• **What is being asked**
In the listing below, how many lines contain the string "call"? Reply with the number alone.
*** Opening Data provided ***
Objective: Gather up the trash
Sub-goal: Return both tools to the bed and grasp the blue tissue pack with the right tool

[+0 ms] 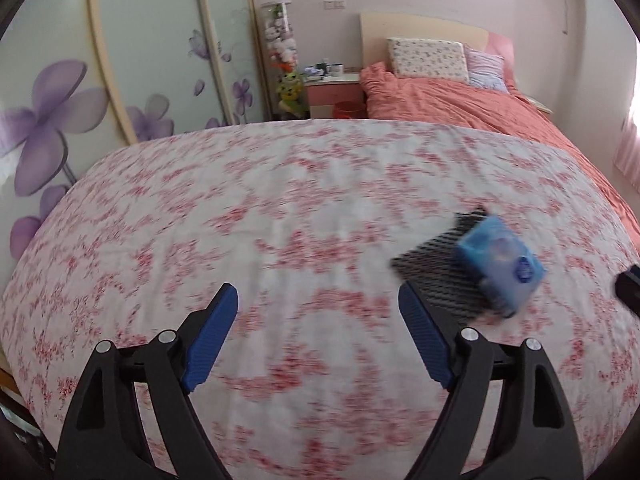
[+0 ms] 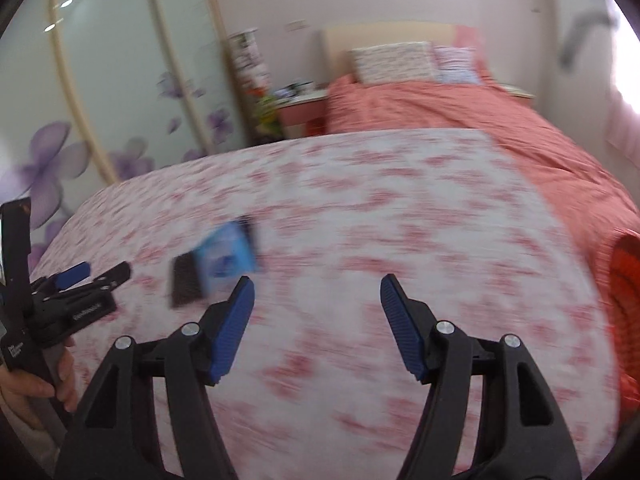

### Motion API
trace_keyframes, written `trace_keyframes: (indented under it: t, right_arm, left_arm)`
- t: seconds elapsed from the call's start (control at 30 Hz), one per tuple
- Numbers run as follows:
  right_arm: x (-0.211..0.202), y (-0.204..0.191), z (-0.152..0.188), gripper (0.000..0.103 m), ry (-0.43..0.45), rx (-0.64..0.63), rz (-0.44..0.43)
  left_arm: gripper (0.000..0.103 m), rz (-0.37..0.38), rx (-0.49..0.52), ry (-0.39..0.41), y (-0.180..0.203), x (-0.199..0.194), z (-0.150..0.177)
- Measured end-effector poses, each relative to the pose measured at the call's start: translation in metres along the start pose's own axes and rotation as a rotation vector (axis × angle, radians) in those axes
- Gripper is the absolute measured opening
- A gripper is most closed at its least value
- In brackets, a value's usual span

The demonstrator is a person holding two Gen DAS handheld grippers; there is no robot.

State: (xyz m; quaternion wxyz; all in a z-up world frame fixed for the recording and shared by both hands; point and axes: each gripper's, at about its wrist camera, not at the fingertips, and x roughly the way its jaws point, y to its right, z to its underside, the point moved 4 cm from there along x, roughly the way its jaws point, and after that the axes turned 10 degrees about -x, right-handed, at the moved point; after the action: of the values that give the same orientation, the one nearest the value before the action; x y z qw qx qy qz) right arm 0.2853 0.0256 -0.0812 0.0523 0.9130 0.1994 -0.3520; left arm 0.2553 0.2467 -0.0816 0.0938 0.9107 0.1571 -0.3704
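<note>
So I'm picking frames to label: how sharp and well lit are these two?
Left wrist view: floral bedspread smeared, blue packet blurred, tongs crisp. Right wrist view: blurrier throughout, window glare at the right edge, fisheye bending both.

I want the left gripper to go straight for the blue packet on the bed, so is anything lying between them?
Nothing visible blocks it. The left gripper is open above the flowered bedspread, and the blue packet lies ahead to its right on a black striped item, with only bare bedspread between.
</note>
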Motion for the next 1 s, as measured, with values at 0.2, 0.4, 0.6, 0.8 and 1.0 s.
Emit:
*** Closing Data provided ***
• **Output of the task**
2